The nurse who'd been standing outside opened the door. "Time's up," she announced.

Eames leaned in and kissed her old friend's forehead. She wanted to say "I love you," but those words had not escaped her lips since Joe's death.

"Be good," she said instead. "I'll come back tomorrow, or tonight, if they let me."

She didn't want him to wake up alone, just like Bobby didn't let her wake up alone after her kidnapping.

In her mind, she flashed back to that first night in the hospital, when, woozy from injuries, meds, and fear, she'd awakened to find her partner gazing at her, his eyes filled with guilt and endless concern.
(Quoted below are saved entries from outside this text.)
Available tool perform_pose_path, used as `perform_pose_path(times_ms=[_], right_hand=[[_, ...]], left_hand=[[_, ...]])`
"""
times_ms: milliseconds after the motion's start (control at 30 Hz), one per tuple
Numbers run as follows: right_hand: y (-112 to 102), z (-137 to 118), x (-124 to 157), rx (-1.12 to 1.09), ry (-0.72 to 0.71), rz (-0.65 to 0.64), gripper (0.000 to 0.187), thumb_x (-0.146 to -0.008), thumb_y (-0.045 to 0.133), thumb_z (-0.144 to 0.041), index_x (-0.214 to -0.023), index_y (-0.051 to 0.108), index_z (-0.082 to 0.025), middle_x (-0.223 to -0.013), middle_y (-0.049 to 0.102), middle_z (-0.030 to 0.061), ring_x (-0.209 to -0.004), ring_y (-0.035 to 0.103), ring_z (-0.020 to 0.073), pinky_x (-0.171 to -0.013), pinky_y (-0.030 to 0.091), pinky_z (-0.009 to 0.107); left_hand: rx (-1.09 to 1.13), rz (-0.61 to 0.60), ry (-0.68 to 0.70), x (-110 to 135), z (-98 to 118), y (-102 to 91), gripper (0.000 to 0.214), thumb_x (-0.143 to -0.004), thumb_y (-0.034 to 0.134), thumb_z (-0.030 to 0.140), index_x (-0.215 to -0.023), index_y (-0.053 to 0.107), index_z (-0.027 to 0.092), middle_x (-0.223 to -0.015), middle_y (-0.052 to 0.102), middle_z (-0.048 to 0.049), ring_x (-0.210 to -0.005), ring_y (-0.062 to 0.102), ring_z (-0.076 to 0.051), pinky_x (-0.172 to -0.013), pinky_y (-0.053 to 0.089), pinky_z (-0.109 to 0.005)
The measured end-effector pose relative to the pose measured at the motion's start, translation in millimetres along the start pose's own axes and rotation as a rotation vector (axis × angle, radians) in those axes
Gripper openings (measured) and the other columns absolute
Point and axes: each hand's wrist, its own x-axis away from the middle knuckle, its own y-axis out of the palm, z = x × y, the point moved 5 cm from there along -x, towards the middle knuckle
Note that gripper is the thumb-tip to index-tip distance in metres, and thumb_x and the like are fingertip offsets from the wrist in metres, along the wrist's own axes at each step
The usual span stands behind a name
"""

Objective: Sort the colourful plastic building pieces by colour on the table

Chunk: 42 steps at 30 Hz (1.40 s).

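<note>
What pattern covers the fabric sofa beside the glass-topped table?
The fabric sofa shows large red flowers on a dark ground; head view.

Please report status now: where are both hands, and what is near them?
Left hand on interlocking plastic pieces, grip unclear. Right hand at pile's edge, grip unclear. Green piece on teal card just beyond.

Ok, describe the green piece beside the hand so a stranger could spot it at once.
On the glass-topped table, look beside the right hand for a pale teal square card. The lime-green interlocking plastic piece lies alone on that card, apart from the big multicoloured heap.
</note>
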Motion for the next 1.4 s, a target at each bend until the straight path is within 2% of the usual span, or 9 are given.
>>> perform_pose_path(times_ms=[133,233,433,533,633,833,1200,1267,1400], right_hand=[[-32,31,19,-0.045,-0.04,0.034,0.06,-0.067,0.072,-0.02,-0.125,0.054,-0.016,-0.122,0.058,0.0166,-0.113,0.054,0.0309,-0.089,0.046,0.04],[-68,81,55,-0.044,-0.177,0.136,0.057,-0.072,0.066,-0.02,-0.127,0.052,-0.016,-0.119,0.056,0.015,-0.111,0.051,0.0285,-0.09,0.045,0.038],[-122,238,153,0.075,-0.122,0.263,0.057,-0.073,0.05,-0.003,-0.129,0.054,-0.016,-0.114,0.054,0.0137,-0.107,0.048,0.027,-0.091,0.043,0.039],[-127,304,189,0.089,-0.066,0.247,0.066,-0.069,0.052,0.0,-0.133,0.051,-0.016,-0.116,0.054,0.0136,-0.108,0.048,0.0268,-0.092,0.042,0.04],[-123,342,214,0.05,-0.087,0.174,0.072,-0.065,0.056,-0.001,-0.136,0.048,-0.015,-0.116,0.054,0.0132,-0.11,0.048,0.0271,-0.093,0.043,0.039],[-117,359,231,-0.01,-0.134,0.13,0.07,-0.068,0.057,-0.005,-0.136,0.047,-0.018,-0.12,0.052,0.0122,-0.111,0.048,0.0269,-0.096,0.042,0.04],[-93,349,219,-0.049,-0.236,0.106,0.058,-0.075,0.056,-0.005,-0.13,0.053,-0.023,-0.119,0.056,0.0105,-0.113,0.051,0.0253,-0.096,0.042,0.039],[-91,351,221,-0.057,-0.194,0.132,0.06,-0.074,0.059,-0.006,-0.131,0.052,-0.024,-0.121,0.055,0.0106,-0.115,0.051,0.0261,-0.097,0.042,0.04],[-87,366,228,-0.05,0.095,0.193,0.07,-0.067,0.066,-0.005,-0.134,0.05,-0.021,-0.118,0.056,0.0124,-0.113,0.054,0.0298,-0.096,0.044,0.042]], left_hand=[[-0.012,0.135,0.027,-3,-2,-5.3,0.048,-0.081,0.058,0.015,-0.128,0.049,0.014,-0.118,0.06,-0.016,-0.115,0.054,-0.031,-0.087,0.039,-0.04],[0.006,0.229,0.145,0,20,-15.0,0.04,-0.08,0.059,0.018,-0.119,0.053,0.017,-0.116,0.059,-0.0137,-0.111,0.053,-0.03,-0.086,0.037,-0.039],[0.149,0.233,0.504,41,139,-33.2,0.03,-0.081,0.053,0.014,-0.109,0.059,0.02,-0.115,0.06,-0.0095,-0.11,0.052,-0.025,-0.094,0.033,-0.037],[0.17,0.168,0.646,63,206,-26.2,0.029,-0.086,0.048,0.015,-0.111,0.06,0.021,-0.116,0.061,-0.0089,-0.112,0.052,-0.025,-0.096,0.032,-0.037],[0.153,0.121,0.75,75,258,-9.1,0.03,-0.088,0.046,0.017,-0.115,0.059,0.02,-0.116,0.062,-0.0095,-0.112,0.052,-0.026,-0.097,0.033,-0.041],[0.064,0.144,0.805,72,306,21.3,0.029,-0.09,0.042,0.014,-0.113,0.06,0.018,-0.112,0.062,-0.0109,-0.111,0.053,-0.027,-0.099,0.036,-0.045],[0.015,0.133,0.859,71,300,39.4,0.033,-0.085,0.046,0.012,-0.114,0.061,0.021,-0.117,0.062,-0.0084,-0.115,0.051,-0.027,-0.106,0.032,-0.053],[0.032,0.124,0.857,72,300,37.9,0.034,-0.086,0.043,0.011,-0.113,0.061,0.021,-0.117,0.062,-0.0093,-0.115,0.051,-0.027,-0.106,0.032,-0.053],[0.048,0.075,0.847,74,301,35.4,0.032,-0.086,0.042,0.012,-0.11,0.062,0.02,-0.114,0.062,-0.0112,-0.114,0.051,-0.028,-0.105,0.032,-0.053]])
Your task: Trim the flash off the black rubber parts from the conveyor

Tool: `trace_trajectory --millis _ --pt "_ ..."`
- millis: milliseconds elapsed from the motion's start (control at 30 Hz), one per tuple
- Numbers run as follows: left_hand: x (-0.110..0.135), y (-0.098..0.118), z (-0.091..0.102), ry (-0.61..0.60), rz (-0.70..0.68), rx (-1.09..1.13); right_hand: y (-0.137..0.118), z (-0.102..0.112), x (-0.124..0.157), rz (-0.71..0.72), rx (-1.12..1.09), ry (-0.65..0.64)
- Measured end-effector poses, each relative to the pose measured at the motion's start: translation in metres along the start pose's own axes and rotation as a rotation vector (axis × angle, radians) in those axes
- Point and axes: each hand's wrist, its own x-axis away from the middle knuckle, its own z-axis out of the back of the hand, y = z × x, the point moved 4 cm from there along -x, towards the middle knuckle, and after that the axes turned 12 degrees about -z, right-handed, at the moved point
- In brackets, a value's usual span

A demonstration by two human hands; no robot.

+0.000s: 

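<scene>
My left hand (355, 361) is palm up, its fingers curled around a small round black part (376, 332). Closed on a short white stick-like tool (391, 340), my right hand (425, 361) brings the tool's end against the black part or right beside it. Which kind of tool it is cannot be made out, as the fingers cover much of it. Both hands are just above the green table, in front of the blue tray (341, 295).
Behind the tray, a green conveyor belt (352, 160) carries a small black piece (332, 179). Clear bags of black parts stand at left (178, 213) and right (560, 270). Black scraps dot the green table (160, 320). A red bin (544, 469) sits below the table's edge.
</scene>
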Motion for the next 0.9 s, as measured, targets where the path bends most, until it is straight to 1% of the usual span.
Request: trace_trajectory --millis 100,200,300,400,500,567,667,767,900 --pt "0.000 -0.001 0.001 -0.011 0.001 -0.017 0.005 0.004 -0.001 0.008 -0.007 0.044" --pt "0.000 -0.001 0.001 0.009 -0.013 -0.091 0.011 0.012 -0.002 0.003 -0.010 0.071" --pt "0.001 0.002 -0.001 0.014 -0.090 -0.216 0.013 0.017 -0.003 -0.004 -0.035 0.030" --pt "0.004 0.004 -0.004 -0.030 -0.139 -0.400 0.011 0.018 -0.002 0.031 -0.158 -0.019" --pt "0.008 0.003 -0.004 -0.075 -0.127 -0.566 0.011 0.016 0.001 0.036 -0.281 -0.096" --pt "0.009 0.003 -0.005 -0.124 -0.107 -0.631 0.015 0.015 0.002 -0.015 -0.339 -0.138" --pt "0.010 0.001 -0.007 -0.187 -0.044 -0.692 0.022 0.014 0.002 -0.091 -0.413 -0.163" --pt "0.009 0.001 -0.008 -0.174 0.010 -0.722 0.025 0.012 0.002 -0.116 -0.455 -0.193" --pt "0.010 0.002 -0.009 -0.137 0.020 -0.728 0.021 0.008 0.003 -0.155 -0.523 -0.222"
This was a man who loved her.

After Joe, she wanted to be there for her siblings, friends, to date, have fun, work, anything but be with a man who loved her.

"But seriously, Alex," Hannah had said one night at the bar after a round of beer and teasing, "something in you has been – I don't know – missing since Joe."

"Well," she'd said matter-of-factly, "Joe."

"I watch you and Goren smile at each other sometimes, and –"

She didn't remember how Hannah had finished that sentence. Less than two weeks after her death, and she couldn't reconstruct her friend's voice in her mind.

But Hannah had been right; something had been missing.

Walking down 16th Street alone, Alex Eames knew for once exactly where she was headed.